• [Work to complete] The answer must be an exact transcription of every record.

• [Supplied entries]
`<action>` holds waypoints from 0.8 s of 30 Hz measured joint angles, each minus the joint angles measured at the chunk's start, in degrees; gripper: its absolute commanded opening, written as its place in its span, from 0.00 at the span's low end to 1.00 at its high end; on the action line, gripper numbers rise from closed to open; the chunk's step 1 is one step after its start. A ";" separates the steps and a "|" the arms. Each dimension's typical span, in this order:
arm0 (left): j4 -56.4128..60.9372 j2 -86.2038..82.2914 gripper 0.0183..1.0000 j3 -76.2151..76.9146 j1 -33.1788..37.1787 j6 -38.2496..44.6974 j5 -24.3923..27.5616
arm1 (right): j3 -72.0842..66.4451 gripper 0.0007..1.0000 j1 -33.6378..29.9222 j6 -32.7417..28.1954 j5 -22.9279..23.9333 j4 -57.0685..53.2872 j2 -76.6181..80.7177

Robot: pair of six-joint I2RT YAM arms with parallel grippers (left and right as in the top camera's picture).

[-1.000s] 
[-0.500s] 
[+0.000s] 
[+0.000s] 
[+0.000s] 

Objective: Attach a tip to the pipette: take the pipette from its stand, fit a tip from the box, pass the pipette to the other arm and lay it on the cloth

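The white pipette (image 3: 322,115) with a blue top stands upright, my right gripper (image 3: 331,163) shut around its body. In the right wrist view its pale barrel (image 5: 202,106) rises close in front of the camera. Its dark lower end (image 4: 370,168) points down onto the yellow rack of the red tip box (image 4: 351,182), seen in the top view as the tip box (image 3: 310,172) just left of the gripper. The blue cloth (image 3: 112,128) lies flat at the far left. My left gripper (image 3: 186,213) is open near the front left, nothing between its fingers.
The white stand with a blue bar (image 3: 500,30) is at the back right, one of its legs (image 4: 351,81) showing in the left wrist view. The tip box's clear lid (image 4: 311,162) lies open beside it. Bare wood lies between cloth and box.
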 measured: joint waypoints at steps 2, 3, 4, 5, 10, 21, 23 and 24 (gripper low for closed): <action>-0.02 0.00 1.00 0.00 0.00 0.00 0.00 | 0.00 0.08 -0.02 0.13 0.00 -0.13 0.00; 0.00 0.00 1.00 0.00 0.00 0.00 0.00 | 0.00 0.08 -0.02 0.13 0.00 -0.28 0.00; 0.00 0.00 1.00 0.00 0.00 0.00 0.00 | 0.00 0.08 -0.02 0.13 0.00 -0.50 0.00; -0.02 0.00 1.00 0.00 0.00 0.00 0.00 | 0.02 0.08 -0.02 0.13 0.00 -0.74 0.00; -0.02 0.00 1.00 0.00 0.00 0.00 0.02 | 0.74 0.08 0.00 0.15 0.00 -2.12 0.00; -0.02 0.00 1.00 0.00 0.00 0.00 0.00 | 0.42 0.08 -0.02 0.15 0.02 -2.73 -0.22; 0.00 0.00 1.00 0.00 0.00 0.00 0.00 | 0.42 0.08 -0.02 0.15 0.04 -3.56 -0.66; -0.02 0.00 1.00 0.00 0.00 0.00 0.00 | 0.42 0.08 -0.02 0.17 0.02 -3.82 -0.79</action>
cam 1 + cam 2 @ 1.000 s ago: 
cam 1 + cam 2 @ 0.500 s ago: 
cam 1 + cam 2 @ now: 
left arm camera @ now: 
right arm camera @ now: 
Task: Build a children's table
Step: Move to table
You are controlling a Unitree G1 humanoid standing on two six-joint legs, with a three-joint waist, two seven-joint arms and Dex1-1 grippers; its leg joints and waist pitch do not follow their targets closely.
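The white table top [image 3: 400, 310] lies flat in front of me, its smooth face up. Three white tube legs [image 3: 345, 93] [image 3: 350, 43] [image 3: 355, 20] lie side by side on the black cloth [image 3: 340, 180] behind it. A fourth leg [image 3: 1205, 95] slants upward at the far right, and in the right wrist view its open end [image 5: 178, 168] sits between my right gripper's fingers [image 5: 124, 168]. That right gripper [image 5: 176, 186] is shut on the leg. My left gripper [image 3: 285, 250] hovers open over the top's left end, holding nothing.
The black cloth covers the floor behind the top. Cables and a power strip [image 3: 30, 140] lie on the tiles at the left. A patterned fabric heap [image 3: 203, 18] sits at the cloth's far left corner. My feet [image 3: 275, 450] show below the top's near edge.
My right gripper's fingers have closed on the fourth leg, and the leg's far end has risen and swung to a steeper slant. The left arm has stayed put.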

• [Reply to the exercise]
`<action>` holds waypoints from 0.8 s of 30 Hz measured joint angles, each minus the joint angles measured at the chunk's start, in degrees; gripper: its absolute commanded opening, written as its place in its span, from 0.00 at the span's low end to 1.00 at its high end; on the action line, gripper numbers rise from closed to open; the chunk's step 1 is one step after its start. A ";" separates the steps and a "|" the arms. Each dimension's typical span, in this order:
arm0 (left): j4 -56.4128..60.9372 j2 -86.2038..82.2914 gripper 0.0183..1.0000 j3 -76.2151..76.9146 j1 -33.1788..37.1787 j6 -38.2496..44.6974 j5 -24.3923..27.5616
arm1 (right): j3 -72.0842..66.4451 gripper 0.0007..1.0000 j1 -33.6378..29.9222 j6 -32.7417..28.1954 j5 -22.9279..23.9333 j4 -57.0685..53.2872 j2 -76.6181..80.7177

Robot: pair of six-joint I2RT YAM arms with parallel grippers (left and right as in the top camera's picture).

[-1.000s] 
[-0.500s] 
[+0.000s] 
[+0.000s] 
[+0.000s] 

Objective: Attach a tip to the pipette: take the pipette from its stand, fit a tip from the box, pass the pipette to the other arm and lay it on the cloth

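The white pipette (image 3: 322,115) with a blue top stands upright, my right gripper (image 3: 331,163) shut around its body. In the right wrist view its pale barrel (image 5: 202,106) rises close in front of the camera. Its dark lower end (image 4: 370,168) points down onto the yellow rack of the red tip box (image 4: 351,182), seen in the top view as the tip box (image 3: 310,172) just left of the gripper. The blue cloth (image 3: 112,128) lies flat at the far left. My left gripper (image 3: 186,213) is open near the front left, nothing between its fingers.
The white stand with a blue bar (image 3: 500,30) is at the back right, one of its legs (image 4: 351,81) showing in the left wrist view. The tip box's clear lid (image 4: 311,162) lies open beside it. Bare wood lies between cloth and box.
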 measured: joint waypoints at steps 2, 3, 4, 5, 10, 21, 23 and 24 (gripper low for closed): <action>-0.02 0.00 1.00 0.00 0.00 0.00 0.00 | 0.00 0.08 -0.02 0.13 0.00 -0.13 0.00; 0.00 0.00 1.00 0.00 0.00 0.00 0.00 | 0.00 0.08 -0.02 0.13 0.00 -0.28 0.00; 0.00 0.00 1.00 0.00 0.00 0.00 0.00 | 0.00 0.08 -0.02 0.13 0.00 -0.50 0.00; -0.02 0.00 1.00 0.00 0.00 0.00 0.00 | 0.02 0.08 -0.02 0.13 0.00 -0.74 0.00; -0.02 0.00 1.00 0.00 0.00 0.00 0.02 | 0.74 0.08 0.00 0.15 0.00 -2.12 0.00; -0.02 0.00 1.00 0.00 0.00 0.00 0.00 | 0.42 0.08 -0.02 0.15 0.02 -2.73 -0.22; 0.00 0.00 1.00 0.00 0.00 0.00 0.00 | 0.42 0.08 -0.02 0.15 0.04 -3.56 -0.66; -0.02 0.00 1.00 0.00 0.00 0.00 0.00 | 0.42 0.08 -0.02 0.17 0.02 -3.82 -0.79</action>
cam 1 + cam 2 @ 1.000 s ago: 
cam 1 + cam 2 @ 0.500 s ago: 
cam 1 + cam 2 @ now: 
left arm camera @ now: 
right arm camera @ now: 
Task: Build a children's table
Step: Move to table
You are controlling a Unitree G1 humanoid standing on two six-joint legs, with a three-joint waist, two seven-joint arms and Dex1-1 grippers; its leg joints and waist pitch do not follow their targets closely.
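The white table top [image 3: 400, 310] lies flat in front of me, its smooth face up. Three white tube legs [image 3: 345, 93] [image 3: 350, 43] [image 3: 355, 20] lie side by side on the black cloth [image 3: 340, 180] behind it. A fourth leg [image 3: 1205, 95] slants upward at the far right, and in the right wrist view its open end [image 5: 178, 168] sits between my right gripper's fingers [image 5: 124, 168]. That right gripper [image 5: 176, 186] is shut on the leg. My left gripper [image 3: 285, 250] hovers open over the top's left end, holding nothing.
The black cloth covers the floor behind the top. Cables and a power strip [image 3: 30, 140] lie on the tiles at the left. A patterned fabric heap [image 3: 203, 18] sits at the cloth's far left corner. My feet [image 3: 275, 450] show below the top's near edge.
My right gripper's fingers have closed on the fourth leg, and the leg's far end has risen and swung to a steeper slant. The left arm has stayed put.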

There is no more to the output, and the exercise is done.